From the first line of the data below, copy each line up to the one containing "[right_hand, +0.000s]", and include that line too.
===== GIVEN MATERIAL
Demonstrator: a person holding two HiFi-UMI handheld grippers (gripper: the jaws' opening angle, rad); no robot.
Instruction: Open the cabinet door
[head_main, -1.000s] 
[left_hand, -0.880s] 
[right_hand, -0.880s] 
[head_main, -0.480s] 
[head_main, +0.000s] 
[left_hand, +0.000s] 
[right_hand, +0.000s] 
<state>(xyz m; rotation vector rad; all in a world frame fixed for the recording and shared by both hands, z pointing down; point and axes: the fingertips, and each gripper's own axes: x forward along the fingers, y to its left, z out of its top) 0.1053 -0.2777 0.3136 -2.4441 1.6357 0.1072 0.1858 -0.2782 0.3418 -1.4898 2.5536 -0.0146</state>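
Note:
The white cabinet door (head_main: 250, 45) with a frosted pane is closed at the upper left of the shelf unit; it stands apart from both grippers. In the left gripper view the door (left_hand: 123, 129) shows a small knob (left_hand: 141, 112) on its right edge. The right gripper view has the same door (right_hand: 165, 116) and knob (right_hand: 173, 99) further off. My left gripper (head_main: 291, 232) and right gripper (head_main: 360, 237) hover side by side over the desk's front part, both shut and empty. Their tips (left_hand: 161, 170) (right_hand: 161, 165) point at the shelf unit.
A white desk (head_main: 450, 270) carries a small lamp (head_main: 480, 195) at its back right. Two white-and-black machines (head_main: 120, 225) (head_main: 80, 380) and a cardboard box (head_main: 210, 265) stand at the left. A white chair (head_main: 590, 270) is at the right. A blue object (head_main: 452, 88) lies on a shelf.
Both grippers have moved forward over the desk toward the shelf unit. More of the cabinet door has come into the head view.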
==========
TASK ANSWER:
Demonstrator: a person holding two HiFi-UMI handheld grippers (gripper: the jaws' opening angle, rad); no robot.
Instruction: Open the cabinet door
[head_main, -1.000s] 
[left_hand, -0.880s] 
[right_hand, -0.880s] 
[head_main, -0.480s] 
[head_main, +0.000s] 
[left_hand, +0.000s] 
[right_hand, +0.000s] 

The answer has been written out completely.